Trabalhou ainda no estreitamento das relações entre indústria e comércio a pedido de Manoel Corazza que fundou a Associação Comercial e Industrial de São Bernardo. Foi também solicitada por Aldino Pinotti para integrar a comissão que preparou o processo de criação da Faculdade de Direito. Rita Zincaglia rompeu os limites da cidade e encampou a regionalidade em parceria com os prefeitos de São Caetano, Anacleto Campanella e Oswaldo Massei, e de Santo André, Lauro Gomes e Fioravante Zampol, participando da criação da CICPAA (Comissão Intermunicipal do Controle da Poluição da Água e do Ar) hoje convertida na Cetesb.
A aposentadoria na Prefeitura aconteceu em 1977, 10 anos depois do divórcio do casamento que durou menos de um ano. Em 2000 recebeu título de cidadã honorária. Há quem diga que todo político da cidade pede-lhe a bênção e ouve com atenção os conselhos e estratégias. O apartamento onde mora é o quartel general de preciosas articulações, mas a sala cheia de brinquedos denuncia que nem só de política se vive. O filho Walmir, a nora Luciane e os netos Karina e Júlio carregam o sobrenome Zincaglia e preenchem o lado afetuoso de Rita. E não apenas nas conversas de bastidor há tricô. Rita Zincaglia traz os dotes das meninas de boa família. A arte com agulhas e linhas bem como o violão enriquecem o currículo.

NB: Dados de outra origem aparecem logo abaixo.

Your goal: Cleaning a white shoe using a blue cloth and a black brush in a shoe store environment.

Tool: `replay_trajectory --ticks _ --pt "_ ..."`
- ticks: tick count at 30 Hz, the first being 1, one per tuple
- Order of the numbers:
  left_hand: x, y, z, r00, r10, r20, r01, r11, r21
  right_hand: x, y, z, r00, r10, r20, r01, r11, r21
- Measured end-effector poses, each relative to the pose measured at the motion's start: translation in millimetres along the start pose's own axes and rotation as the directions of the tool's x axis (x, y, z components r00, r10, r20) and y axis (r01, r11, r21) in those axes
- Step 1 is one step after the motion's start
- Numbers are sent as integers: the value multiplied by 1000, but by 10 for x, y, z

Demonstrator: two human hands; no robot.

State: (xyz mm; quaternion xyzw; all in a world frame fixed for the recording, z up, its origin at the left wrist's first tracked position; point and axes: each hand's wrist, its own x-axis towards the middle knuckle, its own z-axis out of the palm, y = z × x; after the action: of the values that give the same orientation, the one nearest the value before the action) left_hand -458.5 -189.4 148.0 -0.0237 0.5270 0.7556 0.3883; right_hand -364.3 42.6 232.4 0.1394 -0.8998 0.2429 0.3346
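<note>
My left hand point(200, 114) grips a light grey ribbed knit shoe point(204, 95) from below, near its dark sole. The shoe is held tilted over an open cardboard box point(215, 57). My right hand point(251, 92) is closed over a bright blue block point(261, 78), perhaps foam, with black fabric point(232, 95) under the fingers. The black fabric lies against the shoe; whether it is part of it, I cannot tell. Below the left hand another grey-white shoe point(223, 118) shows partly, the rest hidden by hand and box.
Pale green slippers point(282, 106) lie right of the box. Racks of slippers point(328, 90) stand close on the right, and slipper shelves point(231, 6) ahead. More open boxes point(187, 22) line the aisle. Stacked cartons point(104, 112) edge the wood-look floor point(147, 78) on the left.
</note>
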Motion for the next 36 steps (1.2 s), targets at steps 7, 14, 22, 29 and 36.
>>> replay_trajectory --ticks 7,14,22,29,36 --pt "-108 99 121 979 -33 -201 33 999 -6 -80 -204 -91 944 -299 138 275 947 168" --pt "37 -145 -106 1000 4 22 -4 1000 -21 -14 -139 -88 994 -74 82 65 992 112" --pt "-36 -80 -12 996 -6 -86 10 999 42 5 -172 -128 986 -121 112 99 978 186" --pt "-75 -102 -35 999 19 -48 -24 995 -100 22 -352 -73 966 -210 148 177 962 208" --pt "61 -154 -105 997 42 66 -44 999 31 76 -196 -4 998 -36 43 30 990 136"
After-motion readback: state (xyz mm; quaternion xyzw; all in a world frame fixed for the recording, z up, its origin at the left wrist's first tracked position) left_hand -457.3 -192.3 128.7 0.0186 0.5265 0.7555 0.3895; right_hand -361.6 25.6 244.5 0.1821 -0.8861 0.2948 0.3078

Católica e sem filiação partidária — já pertenceu ao PTB e depois ao PFL —, Rita coleciona CDs de estilos ecléticos, mas a admiração reserva para poucos além do pai, cujas ferramentas de elétrica e hidráulica constam do acervo do Serviço Histórico Municipal de São Bernardo. Declara que tem alta estima pelo prefeito William Dib, a quem conhece desde a infância. Fã de culinária simples e um bom papo, Rita Zincaglia, já não percebe na política a união que fermentava idéias e ideais no passado. “Nada era levado adiante se não houvesse consenso do grupo” — diz.
Nos momentos de recolhimento, faz suas orações e às vezes revê o filme favorito, Casablanca, de Michael Curtiz, com a inesquecível As Time Goes By.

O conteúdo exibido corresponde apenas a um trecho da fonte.